§ **Recorded data**:
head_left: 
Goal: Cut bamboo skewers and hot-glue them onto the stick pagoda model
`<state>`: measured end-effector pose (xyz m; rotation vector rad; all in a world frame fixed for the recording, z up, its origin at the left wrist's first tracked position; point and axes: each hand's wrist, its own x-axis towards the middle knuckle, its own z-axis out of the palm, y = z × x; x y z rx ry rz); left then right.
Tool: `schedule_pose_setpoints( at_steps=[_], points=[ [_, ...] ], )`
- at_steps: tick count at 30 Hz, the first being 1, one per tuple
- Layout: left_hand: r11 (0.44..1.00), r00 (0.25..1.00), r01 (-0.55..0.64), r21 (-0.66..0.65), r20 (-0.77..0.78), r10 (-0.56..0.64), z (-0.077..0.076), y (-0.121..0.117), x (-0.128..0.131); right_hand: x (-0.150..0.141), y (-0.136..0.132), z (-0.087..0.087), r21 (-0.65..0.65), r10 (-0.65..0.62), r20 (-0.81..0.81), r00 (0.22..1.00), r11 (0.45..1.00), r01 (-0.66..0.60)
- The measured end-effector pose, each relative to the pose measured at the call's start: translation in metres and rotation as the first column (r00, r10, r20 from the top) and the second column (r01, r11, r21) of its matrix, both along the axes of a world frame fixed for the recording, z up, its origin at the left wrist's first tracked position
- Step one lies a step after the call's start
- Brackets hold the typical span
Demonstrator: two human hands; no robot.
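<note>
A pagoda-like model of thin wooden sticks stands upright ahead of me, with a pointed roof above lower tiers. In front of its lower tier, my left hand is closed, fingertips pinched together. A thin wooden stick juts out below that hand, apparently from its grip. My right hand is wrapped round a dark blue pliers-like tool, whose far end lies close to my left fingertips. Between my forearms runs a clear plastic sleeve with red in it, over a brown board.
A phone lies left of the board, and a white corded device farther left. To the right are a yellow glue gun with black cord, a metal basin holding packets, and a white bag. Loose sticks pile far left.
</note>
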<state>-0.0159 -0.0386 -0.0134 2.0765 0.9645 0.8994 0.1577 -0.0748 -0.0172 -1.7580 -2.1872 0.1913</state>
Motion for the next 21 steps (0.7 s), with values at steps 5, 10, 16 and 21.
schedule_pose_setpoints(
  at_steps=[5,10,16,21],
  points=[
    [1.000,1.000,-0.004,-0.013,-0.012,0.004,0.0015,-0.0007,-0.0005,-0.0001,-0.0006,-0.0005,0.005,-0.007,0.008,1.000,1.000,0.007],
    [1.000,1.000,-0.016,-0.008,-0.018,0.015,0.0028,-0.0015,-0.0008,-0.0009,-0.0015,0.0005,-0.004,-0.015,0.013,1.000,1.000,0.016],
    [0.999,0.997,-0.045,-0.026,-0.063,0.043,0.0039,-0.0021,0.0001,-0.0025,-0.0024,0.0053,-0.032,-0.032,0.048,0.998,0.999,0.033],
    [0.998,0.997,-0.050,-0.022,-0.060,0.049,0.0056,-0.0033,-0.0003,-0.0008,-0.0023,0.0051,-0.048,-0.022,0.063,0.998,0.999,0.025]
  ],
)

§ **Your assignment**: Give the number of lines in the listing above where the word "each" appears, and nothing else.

§ **Answer area**: 2